Post-war Germany was certainly a mess to say the least. It was a country that was torn apart by the great powers, with new governments established on both sides. The economy was in shambles, and reconciling with its past actions during the war would not prove to be an easy task. As mentioned by Fulbrook regarding the Zimmerman trial, Zimmerman was very upfront regarding his actions and tasks he was assigned pertaining to the liquidation of the Jews. He did not bear any concern with incriminating himself, and clearly wanted to no longer bear the weight of those actions. (Fulbrook, 316) What is interesting here is that we look at this situation and many of the other situations faced by other Germans involved in the killings, and see how complex these situations really are. While he was indeed directly involved in the carrying out of the killings, evidence points to him potentially enjoying the authority early on, but then slowly becoming uncomfortable with the more serious actions carried out later on. On top of this he made it clear that he did not drink alcohol to make the killings easier on him due to it being forbidden by superiors. The fear of being punished took precedence over the suffering of others. (Fulbrook, 317) Protecting ourselves from punishment is a natural human instinct, If we have to make others suffer in order to prevent ourselves from suffering, more often than not we will take that trade off. It’s sad to say but humans are a sad bunch.
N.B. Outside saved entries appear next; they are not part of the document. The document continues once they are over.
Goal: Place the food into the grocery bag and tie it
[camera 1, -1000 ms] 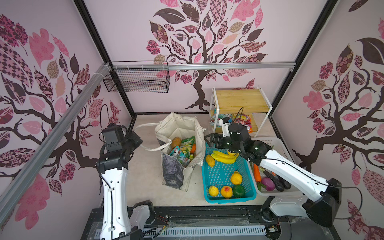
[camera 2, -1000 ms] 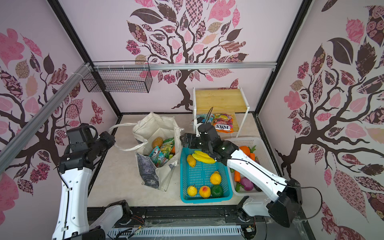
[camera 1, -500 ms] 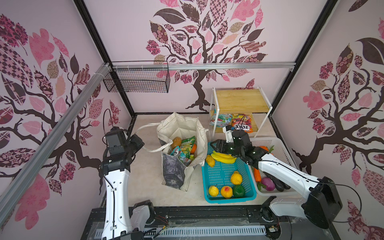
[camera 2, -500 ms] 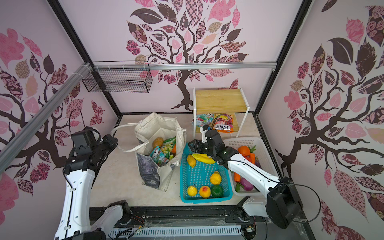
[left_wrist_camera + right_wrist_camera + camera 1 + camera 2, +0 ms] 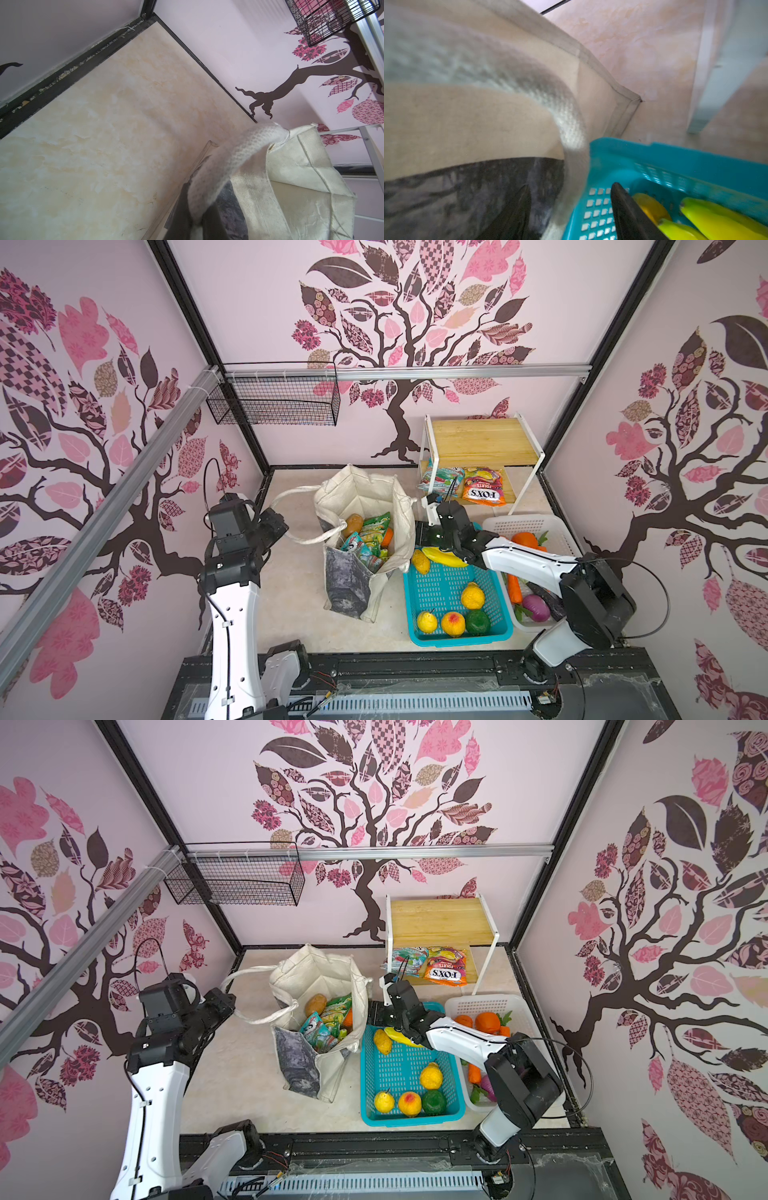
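Item 1: grocery bag (image 5: 361, 497). A canvas tote standing open at mid-table, just left of the teal basket (image 5: 455, 640). Inside it are a brown round fruit (image 5: 353, 522), an orange (image 5: 387, 537), green snack packets (image 5: 376, 526) and a teal snack packet (image 5: 353, 544). The print on these packets is too small for me to read.

Item 2: left gripper (image 5: 279, 526). It is pressed together on the left strap (image 5: 228, 164), which is drawn out to the left. I take it the pull holds the bag's mouth wide and readies one end for the knot.

Item 3: right gripper (image 5: 571, 186). Its fingers are spread, one on either side of the right strap (image 5: 571, 124), low between the bag and the teal basket. I can see no pinch. It is probably set to take the second strap for tying.

Item 4: banana bunch (image 5: 442, 556). It lies at the far end of the teal basket, just beside the right gripper, and is not held. More toy fruit sits at the basket's near end, and vegetables fill the white basket (image 5: 536, 524) further right.

Item 5: red-orange packet (image 5: 484, 487). It lies on the lower shelf of the rack (image 5: 482, 439), far right. It reads FOX'S, with FRUITS in smaller letters.
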Robot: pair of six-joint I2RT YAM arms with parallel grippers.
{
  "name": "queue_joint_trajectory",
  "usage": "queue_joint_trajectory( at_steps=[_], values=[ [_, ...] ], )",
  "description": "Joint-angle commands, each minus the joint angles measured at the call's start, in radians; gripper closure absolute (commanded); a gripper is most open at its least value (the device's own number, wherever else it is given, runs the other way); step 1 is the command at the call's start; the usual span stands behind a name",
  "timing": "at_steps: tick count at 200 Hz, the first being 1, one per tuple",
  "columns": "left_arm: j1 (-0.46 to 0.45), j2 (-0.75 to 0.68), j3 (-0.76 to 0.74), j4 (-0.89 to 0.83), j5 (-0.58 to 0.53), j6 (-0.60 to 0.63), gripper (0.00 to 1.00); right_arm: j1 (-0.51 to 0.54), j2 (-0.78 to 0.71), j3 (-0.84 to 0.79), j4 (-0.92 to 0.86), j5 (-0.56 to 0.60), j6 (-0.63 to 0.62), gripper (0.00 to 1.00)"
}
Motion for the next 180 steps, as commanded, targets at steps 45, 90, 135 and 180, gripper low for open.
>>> queue_joint_trajectory(
  at_steps=[45, 90, 135, 180],
  values=[
    [0.006, -0.017, -0.027, 0.052, 0.084, -0.038, 1.00, 0.031, 0.053, 0.048, 0.063, 0.096, 0.025, 0.85],
    [0.011, -0.032, 0.034, 0.026, 0.117, -0.051, 1.00, 0.027, -0.151, 0.017, -0.173, 0.240, -0.047, 1.00],
    [0.010, -0.020, 0.168, -0.050, 0.111, -0.032, 1.00, 0.002, -0.271, 0.248, -0.541, 0.237, -0.096, 1.00],
    [0.002, -0.031, 0.278, -0.074, 0.236, -0.086, 1.00, 0.003, -0.314, 0.396, -0.631, 0.186, -0.142, 1.00]
  ],
)
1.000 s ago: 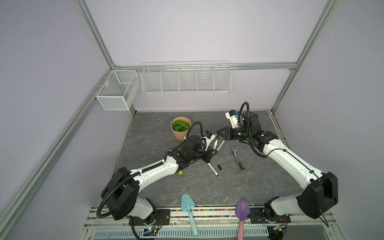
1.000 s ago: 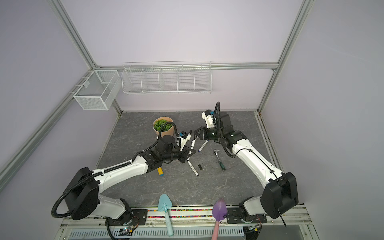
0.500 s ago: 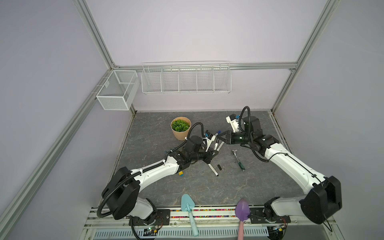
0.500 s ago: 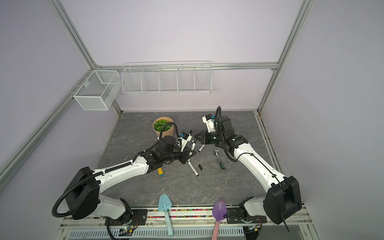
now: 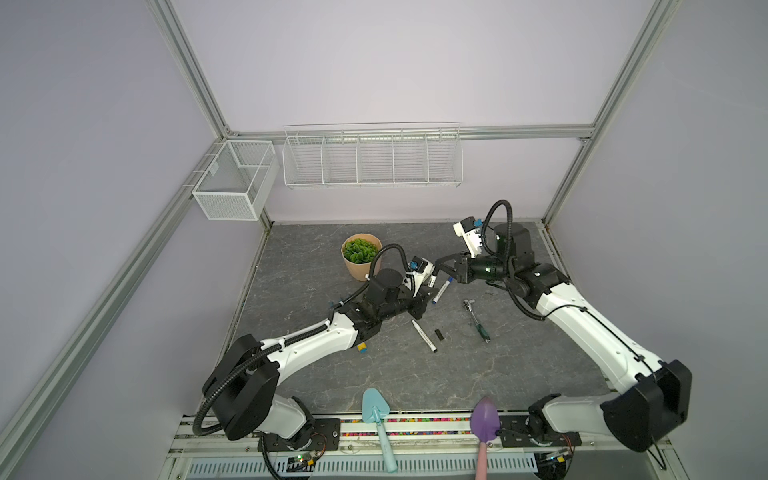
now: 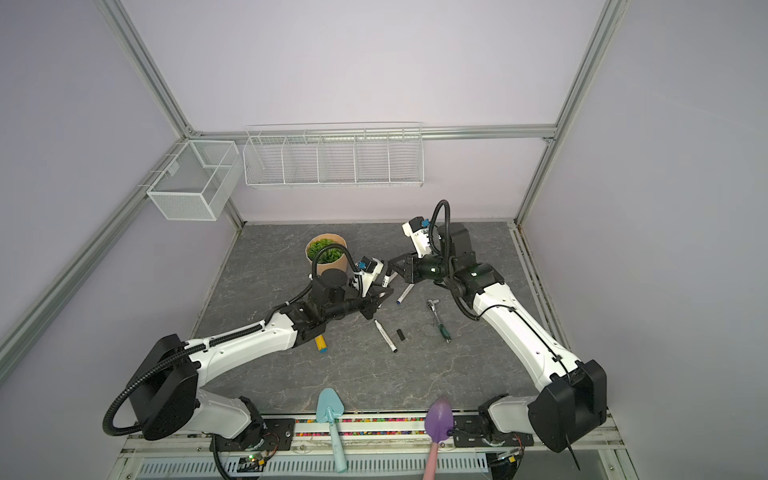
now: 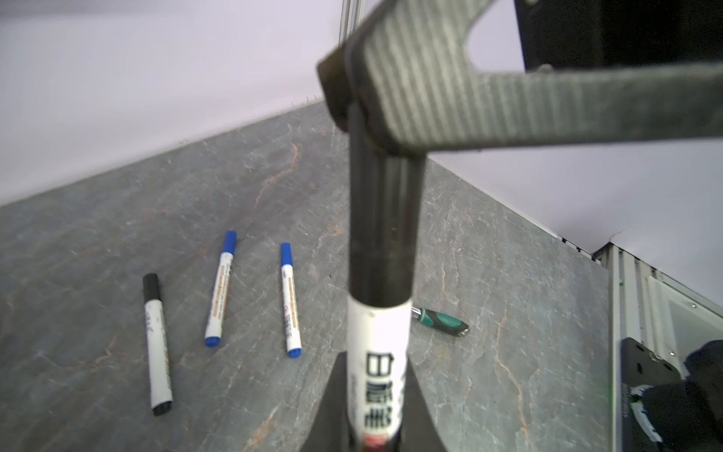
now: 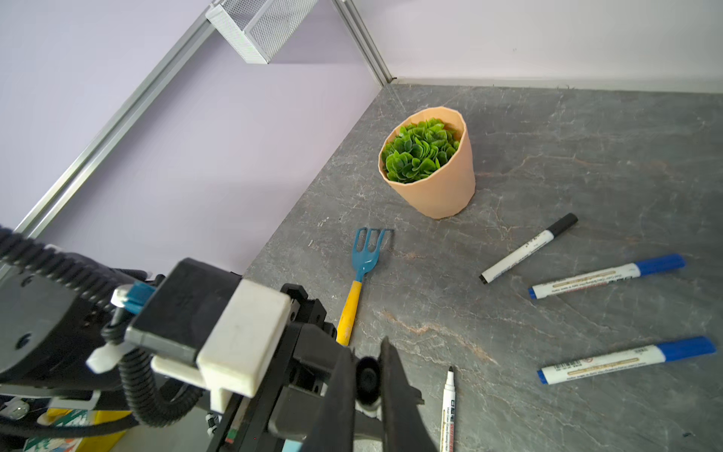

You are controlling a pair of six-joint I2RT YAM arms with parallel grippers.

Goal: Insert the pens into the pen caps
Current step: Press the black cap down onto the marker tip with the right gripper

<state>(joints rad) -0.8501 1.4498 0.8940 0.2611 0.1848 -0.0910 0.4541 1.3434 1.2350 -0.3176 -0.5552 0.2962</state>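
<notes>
Barely shifted, my right claw (image 7: 352,98) clenches the black cap (image 7: 381,235); my left claw (image 7: 375,411) grips the pen (image 7: 377,352) above the middle of the tabletop (image 7: 117,219). Cap and pen share one axis, so I'd push straight along it.

The pot (image 8: 434,184) is peach, its plant (image 8: 420,150) green; the table (image 8: 587,137) dark grey with pale and rust veins. Nearest the pot, a white pen (image 8: 520,253) has a black cap (image 8: 565,224); farther off, two white pens (image 8: 587,280) (image 8: 602,362) have blue caps (image 8: 661,263) (image 8: 686,347). The gripped pen (image 7: 377,352) is white with black print, its cap (image 7: 381,235) black.
</notes>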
On a separate note, I would like to highlight a point made by Moeller regarding the film Judgement at Nuremburg. “When in the closing courtroom scene, Haywood reflects on the crimes the defendants have committed—‘The sterilization of men because of their political beliefs . . . A mockery made out of friendship and faith’—he is quick to admit ‘how easily it can happen’ and to add that ‘there are those in our own country today, too, who speak of the protection of country. Of survival’. But, he goes on, ‘Survival as what?’” (Moeller, 520) This quote causes me to beg the question, how can someone reconcile with the fact that they are “sterilizing” an entire religion, race, etc. What are the reasons for why anyone can believe in something like “its a matter of survival for the Arian race”?

Image from

Readings used:

Mary Fulbrook, “Discomfort Zones” and “Voices of the Victims” in Reckonings: Legacies of Nazi Persecution and the Quest for Justice (Oxford University Press, 2018), p. 316.
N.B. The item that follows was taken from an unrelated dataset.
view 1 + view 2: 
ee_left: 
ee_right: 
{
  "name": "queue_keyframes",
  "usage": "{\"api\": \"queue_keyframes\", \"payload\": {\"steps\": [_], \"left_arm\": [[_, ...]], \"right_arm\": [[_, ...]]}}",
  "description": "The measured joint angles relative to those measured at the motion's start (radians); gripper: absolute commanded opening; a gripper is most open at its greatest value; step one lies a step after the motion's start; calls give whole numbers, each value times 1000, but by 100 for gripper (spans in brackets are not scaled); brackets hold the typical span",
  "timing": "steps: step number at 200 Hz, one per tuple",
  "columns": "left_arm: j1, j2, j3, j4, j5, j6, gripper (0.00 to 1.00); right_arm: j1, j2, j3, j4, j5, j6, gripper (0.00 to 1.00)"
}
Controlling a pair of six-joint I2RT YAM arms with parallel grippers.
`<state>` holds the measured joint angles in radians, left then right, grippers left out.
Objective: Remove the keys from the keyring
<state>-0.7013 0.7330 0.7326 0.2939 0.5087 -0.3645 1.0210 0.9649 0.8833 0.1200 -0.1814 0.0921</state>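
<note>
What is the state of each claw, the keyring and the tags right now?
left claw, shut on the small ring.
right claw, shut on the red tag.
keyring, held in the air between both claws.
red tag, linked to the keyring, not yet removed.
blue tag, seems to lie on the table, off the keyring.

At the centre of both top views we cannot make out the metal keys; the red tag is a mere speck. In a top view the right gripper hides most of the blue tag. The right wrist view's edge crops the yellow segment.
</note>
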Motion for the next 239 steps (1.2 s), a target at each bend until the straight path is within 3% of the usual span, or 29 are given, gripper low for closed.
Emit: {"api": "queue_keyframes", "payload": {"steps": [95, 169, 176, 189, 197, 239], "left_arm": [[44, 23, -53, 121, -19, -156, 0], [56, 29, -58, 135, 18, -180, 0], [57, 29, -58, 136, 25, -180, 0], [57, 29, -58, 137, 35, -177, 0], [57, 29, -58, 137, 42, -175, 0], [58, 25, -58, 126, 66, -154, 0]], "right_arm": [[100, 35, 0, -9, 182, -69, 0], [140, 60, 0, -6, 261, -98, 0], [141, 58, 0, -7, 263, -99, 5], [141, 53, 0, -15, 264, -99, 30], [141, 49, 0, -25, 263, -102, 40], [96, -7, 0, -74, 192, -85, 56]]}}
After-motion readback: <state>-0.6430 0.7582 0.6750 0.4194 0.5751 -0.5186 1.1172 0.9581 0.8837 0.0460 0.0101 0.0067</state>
Robert Moeller, “How to Judge Stanley Kramer’s Judgement at Nuremberg” German History Vol. 31, Issue 4 (December 2013): p. 520.


Owen Billo

The denazification questionnaires from the Everybody Gets Fragebogened Sooner or Later article raise a question that I want to use the other articles from this week to explore: how do we qualify guilt? We already know that the American occupation authority used 131 questions to answer this, but of course this was not effective. Its true ineffectiveness becomes even more clear upon considering the Hearing the Voices of the Victims article, where it points out that non-Jewish Holocaust victims were often still stigmatized and oppressed long after the end of the war. Evidently, Nazi beliefs against these groups were not stamped out by denazification. The Discomfort Zones article further proves this observation, as it notes the flaws in Germans’ excuses for not knowing. In the case of Marianne B., the Holocaust was just down the road, but she -along with many other Germans- exercised willful ignorance despite incredibly obvious signs. She would not be criminally guilty, but she is morally guilty.
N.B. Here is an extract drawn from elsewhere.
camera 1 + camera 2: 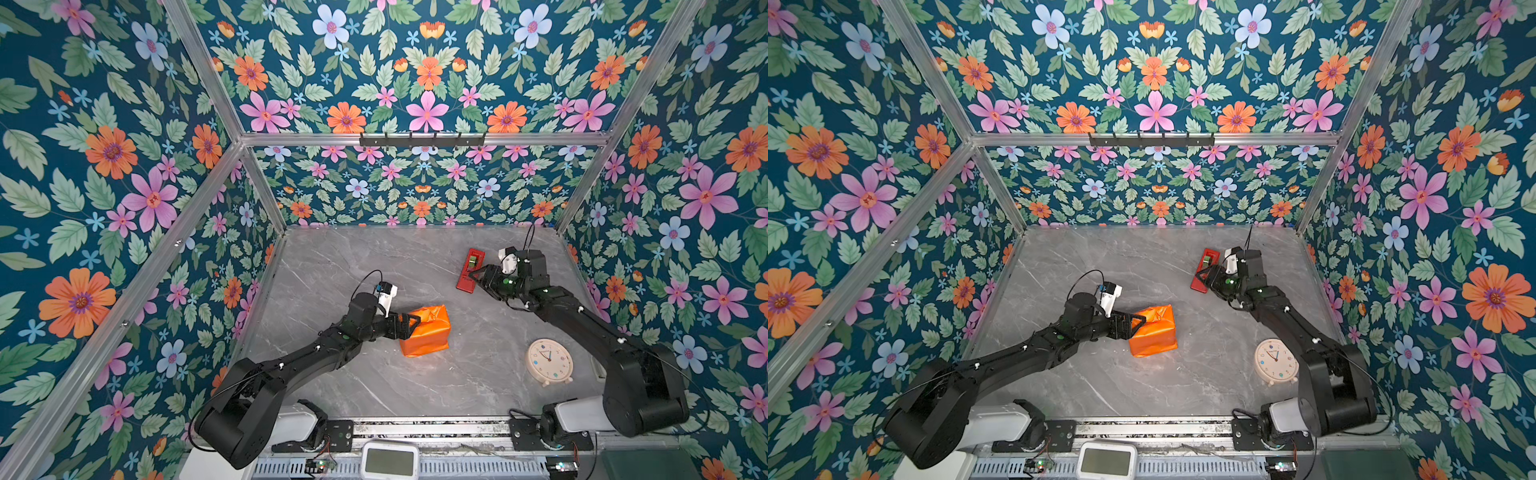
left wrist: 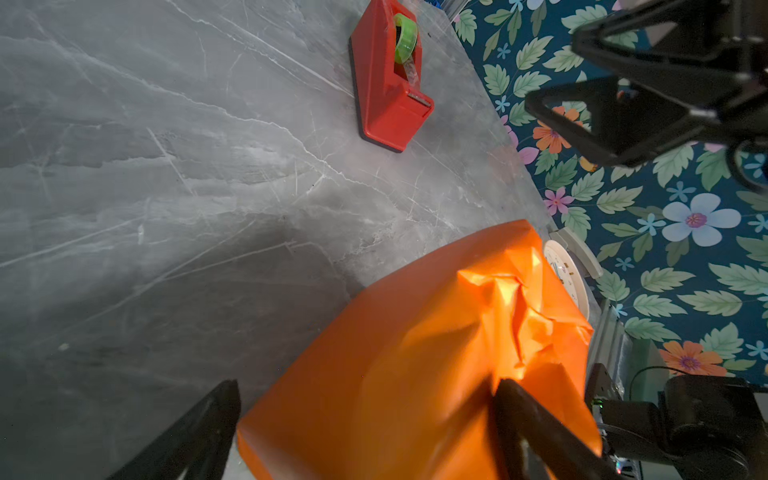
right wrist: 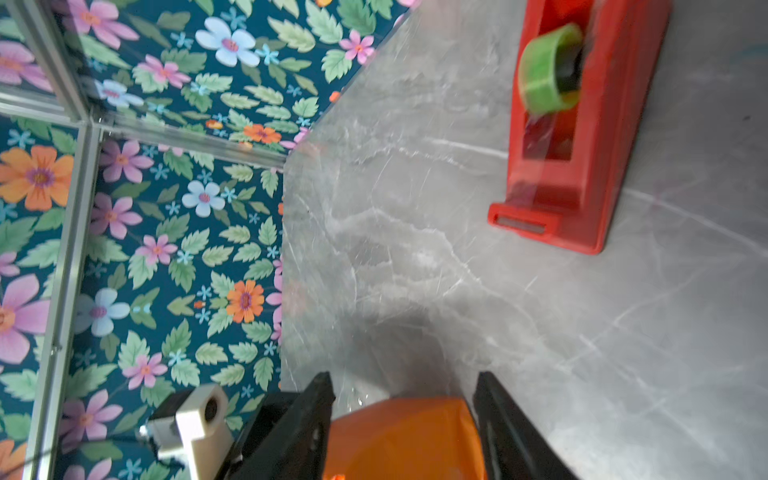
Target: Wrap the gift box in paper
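With the paper (image 1: 430,336) round the gift box, taping seems next: left hand (image 1: 411,326) gapes at its crumpled end; right hand (image 1: 473,279), jaws apart, needs the tape dispenser (image 2: 382,104).

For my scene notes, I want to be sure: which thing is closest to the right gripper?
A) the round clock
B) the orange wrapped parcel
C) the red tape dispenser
C: in both top views the right gripper is right at the side of the red tape dispenser.

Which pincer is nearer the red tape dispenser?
Right. The right pincer is close beside the tape dispenser; the left pincer is far off, at the orange paper.
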Available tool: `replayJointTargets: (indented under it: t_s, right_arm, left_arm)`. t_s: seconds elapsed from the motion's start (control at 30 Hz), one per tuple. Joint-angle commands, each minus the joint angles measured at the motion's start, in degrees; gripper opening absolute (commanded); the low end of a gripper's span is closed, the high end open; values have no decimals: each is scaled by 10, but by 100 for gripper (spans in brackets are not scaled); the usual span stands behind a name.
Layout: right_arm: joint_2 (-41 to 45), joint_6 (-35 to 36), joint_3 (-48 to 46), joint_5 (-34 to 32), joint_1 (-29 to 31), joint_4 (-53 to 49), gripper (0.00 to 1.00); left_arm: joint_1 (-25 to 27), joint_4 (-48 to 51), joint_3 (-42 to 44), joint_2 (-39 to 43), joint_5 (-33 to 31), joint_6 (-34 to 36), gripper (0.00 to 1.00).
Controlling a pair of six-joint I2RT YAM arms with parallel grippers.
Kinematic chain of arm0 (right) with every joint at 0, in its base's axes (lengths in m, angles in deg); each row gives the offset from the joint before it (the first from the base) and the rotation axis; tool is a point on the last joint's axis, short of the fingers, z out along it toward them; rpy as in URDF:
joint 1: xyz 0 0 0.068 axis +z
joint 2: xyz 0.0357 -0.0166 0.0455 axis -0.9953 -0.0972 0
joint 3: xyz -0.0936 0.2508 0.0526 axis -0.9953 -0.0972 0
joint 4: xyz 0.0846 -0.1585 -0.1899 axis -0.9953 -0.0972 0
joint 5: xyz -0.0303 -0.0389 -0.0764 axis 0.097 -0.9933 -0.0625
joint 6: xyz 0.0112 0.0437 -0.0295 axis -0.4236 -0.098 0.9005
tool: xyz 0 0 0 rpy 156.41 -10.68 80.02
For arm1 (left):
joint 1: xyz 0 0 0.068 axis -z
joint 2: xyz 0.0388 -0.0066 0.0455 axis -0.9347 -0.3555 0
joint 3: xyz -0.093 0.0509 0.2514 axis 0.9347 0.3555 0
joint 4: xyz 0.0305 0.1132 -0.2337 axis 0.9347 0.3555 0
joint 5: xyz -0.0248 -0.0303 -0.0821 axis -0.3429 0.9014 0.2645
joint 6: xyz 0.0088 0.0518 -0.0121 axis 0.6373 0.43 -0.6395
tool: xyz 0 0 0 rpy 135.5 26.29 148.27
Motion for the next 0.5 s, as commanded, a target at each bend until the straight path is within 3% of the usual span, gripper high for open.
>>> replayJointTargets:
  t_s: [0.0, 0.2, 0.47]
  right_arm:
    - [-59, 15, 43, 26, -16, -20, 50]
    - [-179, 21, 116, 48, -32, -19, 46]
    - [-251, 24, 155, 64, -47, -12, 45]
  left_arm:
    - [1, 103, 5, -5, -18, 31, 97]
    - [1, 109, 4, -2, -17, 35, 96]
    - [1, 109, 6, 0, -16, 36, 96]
The article on Stanley Kramer’s Judgement at Nuremberg goes beyond German guilt, but then also returns to it. Moeller’s theory (which I agree with) is that Kramer was using the film as a way to hold up a mirror to America’s own sins by focusing on victims that could just as easily be victims of American McCarthyism or segregation. Kramer was using German guilt to illicit American guilt. However, this approach also contributed to reducing German feelings of guilt and emboldening the Nazi sympathizers that denazification had failed to get rid of. In that way, Kramer himself became a guilty part of German guilt. Not criminally guilty by any stretch, but, perhaps like Marianne B., morally guilty. In the end, I think the difference between moral guilt and criminal guilt is the best way to qualify and understand guilt.